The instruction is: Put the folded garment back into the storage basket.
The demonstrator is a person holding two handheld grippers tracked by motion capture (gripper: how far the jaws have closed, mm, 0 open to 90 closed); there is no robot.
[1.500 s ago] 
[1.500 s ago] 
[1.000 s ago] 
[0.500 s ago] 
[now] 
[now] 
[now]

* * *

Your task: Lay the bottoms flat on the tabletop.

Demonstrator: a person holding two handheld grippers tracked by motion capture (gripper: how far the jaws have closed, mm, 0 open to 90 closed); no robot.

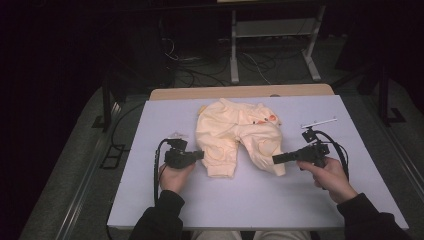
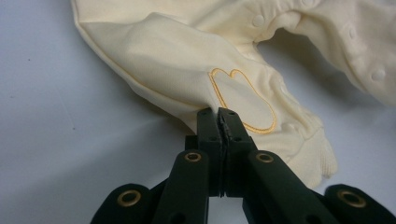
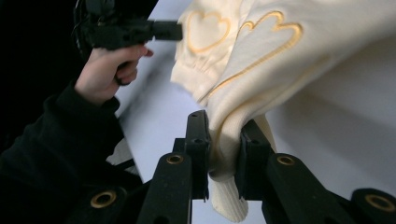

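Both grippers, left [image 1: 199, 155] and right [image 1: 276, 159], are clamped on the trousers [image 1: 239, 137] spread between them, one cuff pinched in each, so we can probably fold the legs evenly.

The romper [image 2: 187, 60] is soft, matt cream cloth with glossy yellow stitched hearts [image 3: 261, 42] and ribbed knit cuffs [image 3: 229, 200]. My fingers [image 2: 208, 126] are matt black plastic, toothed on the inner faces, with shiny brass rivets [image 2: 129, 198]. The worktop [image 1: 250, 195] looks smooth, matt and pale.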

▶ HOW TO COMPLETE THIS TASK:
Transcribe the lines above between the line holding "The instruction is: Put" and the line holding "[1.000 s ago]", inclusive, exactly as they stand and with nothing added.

▶ THE COMPLETED TASK:
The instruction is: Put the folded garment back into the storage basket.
The demonstrator is a person holding two handheld grippers tracked by motion capture (gripper: how far the jaws have closed, mm, 0 open to 90 closed); there is no robot.
[1.500 s ago] 
[1.500 s ago] 
[1.000 s ago] 

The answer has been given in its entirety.